Not exactly, though there is overlap.

Adapters and LoRA inject learned parameters into an existing model, typically after training. They are not designed for portability — an adapter trained on model A has no well-defined relationship to model B's internal representations.

LayerCake's domain modules are different in one key way: they operate in a fixed-dimension interface (d_abi=512) that is shared by design across all model sizes. This is a architectural constraint, not a post-hoc modification. The consequence is that the module is literally the same tensor whether the surrounding model is 48M, 150M, or 350M parameters.

LoRA modules are not portable across model sizes. LayerCake domain modules are — structurally, and as functions, as proven by the six tests in tests/test_paste_lossless.py.


"Does LayerCake outperform standard transformers?"

No, and we do not claim it does.

At 48M parameters, 20K training steps, with matched parameters and optimizer:

Metric LayerCake Baseline Δ
C4 val PPL 45.01 44.89 +0.27% (overhead)
WikiText2 PPL 174.69 171.82 +1.67% (overhead)
HellaSwag 27.0% 26.0% +3.85% (advantage)

LayerCake has a small PPL overhead on raw LM quality and a modest HellaSwag advantage. Neither result is large enough to make strong claims at this scale.

The value of LayerCake is modularity and structural portability, not raw LM performance. The architecture is at parity — it does not cost you quality to gain portability.


"Why does ABI alignment matter if the paste is lossless?"

Because the paste being lossless is a statement about the copy operation, not about the compatibility of the source and target models' representation spaces.
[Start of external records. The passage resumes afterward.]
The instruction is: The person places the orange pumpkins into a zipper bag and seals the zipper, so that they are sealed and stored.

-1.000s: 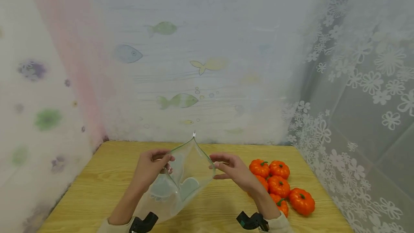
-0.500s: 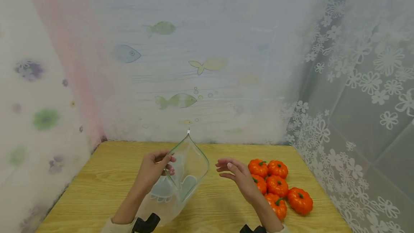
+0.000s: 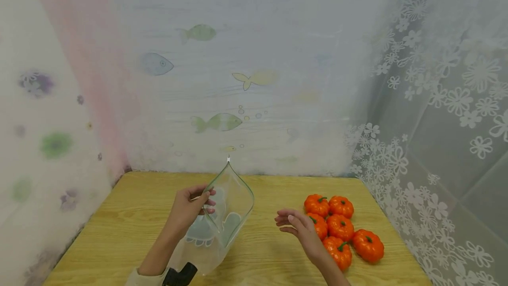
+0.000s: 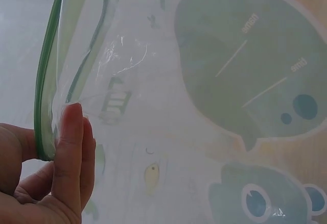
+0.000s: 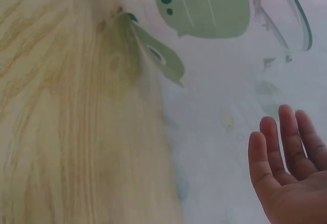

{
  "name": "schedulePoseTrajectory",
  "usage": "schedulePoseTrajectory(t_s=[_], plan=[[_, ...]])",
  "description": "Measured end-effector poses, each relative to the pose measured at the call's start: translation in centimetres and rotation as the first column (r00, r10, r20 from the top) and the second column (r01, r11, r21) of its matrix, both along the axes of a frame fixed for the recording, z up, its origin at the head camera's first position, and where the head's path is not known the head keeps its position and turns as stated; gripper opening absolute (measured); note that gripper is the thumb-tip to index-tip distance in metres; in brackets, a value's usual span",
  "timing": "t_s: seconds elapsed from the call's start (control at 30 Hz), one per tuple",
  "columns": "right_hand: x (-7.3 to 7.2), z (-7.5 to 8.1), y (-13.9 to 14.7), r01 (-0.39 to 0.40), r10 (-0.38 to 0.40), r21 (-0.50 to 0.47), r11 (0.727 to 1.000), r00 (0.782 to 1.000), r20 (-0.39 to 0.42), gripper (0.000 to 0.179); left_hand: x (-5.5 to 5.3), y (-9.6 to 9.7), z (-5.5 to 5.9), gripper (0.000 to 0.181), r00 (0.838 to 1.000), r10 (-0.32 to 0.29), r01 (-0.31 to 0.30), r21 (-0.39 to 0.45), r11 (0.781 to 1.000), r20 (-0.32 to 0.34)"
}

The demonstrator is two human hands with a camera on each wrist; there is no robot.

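Pinching the clear bag (image 3: pixel 216 235) is the left hand (image 3: pixel 192 204), while the right hand (image 3: pixel 299 228) hangs relaxed near orange pumpkins (image 3: pixel 340 227).

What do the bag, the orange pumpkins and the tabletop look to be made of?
Bag: thin, glossy plastic film, clear with printed patches; the scene behind shows through and creases catch light.
Pumpkins: probably moulded plastic or coated foam, shiny, judging by bright highlights and even colour; real ones can't be ruled out.
Tabletop: wood or wood-look laminate, fairly matt; grain lines show, the core doesn't.
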State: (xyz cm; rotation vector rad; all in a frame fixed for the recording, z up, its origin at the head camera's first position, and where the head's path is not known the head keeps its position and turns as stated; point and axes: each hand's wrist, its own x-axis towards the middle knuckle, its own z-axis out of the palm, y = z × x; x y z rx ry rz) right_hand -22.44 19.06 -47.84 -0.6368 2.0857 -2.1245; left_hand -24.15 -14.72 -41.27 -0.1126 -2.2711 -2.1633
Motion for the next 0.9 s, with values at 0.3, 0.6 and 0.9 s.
schedulePoseTrajectory(t_s=[0.3,0.6,0.9], plan=[[0.9,-1.5,1.5,0.049,-0.052,-0.05,0.998,0.997,-0.063,0.037,-0.2,-0.4,-0.3,0.033,0.999,-0.03,0.031,0.012,0.999,-0.011],[2.6,-1.1,3.7,0.159,-0.155,0.061,0.985,0.986,-0.057,0.04,0.0,-0.5,-0.5,0.032,0.999,-0.038,0.038,0.037,0.999,-0.012],[3.9,-1.6,6.1,0.312,-0.305,0.035,0.95,0.943,-0.132,0.03,-0.1,-0.5,-0.5,0.032,1.0,-0.029,0.029,0.053,0.998,-0.01]])
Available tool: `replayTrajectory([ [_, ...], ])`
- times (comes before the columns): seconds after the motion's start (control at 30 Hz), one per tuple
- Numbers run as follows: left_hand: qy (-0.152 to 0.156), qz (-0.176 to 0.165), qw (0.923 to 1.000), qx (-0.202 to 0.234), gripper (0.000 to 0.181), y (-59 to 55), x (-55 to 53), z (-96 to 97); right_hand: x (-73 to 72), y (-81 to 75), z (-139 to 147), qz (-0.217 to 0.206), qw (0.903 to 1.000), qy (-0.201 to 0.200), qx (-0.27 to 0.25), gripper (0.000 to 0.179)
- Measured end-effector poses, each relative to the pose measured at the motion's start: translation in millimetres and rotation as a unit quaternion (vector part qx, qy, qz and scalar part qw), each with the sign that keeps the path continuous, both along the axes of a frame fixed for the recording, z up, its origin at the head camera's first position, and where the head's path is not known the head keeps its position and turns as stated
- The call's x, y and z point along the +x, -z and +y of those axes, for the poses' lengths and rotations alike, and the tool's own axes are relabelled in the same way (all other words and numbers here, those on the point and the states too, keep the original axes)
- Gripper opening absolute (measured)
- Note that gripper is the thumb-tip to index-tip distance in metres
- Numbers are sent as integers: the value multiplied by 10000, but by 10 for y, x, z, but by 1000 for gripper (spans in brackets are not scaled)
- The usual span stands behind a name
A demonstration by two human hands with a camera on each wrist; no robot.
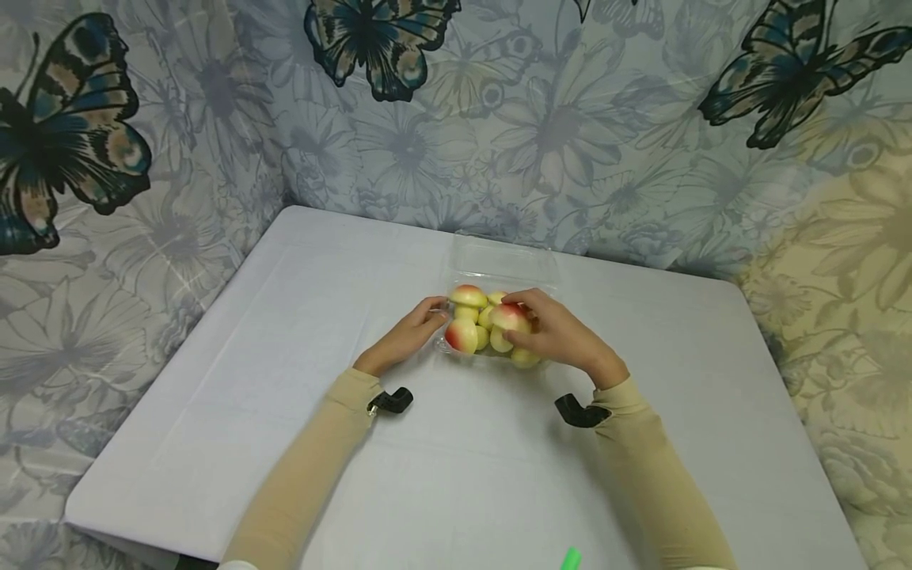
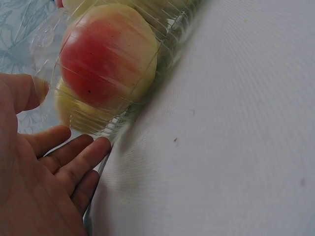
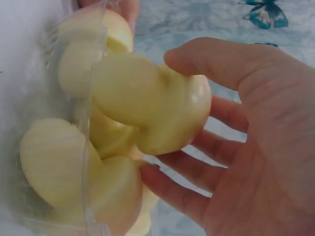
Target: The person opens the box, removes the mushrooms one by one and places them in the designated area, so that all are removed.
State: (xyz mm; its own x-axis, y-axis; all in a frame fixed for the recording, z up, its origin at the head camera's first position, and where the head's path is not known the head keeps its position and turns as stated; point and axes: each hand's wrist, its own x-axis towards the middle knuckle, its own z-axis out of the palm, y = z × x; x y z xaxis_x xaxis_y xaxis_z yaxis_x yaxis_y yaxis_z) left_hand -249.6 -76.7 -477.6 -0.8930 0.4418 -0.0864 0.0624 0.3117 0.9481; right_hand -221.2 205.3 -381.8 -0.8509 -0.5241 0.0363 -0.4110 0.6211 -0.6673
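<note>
A clear plastic container (image 1: pixel 502 260) with its lid raised at the back holds several yellow, mushroom-shaped pieces with red-tinged caps, such as the one at its left end (image 1: pixel 461 336). My right hand (image 1: pixel 559 328) grips one toy mushroom (image 3: pixel 147 98) between thumb and fingers, at the container's right side. In the right wrist view its pale stem points toward the container, overlapping the other pieces. My left hand (image 2: pixel 54 172) holds the container's left end, thumb at the clear plastic edge and fingertips low against the ribbed wall.
The container stands on a white-covered table (image 1: pixel 442 475), toward its far edge. Behind it hangs a patterned cloth (image 1: pixel 556 127) with butterflies. A small green object (image 1: pixel 571 559) shows at the near edge of the view. Dark camera mounts (image 1: pixel 392 400) sit on both wrists.
</note>
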Motion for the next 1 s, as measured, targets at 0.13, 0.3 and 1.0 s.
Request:
replayTrajectory([
  [0.13,-9,5,10000,3,53,1,-6,3,4,-15,27,47,10000,17,-42,51],
  [0.3,22,-12,10000,27,53,-1,1,15,2,-42,73,58,9999,117,-30,53],
  [1.0,-46,68,9998,-171,53,-23,37,4,-43,-254,93,4,9988,48,-482,53],
])
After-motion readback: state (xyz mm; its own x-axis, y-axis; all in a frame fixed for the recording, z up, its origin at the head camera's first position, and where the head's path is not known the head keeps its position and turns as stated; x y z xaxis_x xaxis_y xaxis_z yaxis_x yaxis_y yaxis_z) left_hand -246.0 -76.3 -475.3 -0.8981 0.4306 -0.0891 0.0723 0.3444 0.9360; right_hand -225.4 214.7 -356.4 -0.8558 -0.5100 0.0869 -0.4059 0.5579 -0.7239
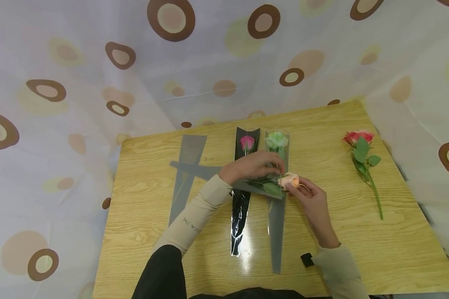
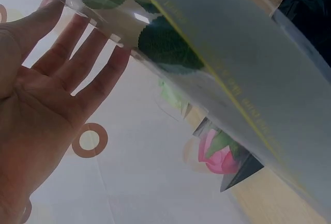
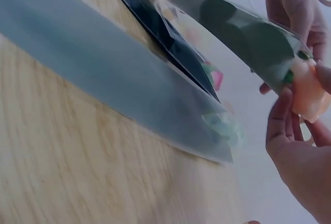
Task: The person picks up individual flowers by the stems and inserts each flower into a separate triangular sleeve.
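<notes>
Peach rose (image 1: pixel 289 180): at 3 o'clock mouth of held wrapper (image 2: pixel 243 53), whose yellow lettering is too blurred to read. Clock centred on rose, head view. Flat grey wrapper (image 1: pixel 193 146): 9 o'clock, partly covered. Left sleeve (image 1: pixel 198 214): dark lettering upside down, not readable. Left hand (image 1: pixel 256 163): fingers extended, tips touching held wrapper. Black wrapper (image 1: pixel 240 211): middle hidden; pink rose (image 1: pixel 247 143) inside, 10 o'clock. Green rose (image 1: pixel 277 140): wrapped, just before 12. Right hand (image 1: pixel 311 198): pinching peach rose. Black piece (image 1: pixel 307 260): 5–6 o'clock, unclear what. Red-pink rose (image 1: pixel 361 148): 2 o'clock, wide gap, near table (image 1: pixel 400 253) edge.
</notes>
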Tool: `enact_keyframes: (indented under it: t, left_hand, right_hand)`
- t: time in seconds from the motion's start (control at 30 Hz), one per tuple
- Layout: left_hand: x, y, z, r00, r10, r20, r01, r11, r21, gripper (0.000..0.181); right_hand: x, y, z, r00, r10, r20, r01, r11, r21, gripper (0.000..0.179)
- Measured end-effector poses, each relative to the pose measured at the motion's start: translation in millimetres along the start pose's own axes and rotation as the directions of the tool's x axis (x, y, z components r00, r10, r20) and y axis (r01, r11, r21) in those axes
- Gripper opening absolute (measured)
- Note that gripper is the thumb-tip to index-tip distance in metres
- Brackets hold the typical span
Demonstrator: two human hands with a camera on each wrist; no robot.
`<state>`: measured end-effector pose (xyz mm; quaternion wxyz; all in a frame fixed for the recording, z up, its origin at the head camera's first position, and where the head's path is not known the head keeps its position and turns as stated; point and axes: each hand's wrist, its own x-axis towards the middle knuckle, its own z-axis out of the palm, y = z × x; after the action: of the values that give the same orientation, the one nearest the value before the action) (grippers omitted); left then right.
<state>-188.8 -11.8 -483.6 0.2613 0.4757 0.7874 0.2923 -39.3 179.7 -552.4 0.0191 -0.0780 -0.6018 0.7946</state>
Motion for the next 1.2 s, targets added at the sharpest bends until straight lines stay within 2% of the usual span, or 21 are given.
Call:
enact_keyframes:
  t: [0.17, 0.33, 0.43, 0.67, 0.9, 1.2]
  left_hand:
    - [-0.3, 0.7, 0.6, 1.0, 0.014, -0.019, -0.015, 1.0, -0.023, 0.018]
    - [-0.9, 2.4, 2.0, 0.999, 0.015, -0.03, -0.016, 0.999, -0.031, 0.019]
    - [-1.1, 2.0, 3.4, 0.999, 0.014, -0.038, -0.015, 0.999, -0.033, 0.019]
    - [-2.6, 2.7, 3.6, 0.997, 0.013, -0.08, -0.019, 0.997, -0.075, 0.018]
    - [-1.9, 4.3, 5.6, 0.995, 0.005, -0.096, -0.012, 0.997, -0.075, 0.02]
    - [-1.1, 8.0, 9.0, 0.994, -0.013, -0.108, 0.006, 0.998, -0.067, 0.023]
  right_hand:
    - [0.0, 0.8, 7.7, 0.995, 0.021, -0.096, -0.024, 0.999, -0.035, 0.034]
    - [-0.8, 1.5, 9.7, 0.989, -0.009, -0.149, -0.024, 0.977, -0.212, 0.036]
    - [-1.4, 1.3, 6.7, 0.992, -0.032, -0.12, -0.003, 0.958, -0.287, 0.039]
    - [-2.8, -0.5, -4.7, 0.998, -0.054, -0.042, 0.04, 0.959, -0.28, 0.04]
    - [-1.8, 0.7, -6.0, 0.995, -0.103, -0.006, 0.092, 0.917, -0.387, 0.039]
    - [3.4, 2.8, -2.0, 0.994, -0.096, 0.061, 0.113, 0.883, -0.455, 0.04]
LayerCake, when all models are trained together with the same d_abi, gives you exact structural portability for free. But when you have:

  • Models trained independently with different random seeds
  • Models from different training runs
  • Models with different architectures but compatible d_abi

...the core_to_abi projections will have learned different geometric spaces. The module is copied perfectly but operates on inputs from a different distribution. ABI alignment learns a mapping between those spaces so the module receives inputs consistent with its training.

LayerCake is the clean design principle. ABI is what you use when the clean assumption breaks.


"The 150M cross-size experiment is inconclusive — is cross-size portability actually proven?"

At the function level, yes. At the task-performance level, inconclusive.

What is proven (see tests/test_paste_lossless.py, test_cross_size_forward_pass_lossless):

  • The domain module pasted to a 150M model produces bit-identical outputs given the same d_abi=512 input vectors. max_diff = 0.0.
  • 9 weight tensors are bit-exact across the 48M→150M paste.

What is not proven:

  • End-to-end task performance on the 150M model, because the 150M core used in the experiment was only trained for 10K steps (baseline PPL ~374) — too weak to evaluate domain modules meaningfully. Structural paste is confirmed. Functional evaluation requires a fully-trained 150M core.

This is explicitly stated as a limitation in README.md — Honest Known Limitations.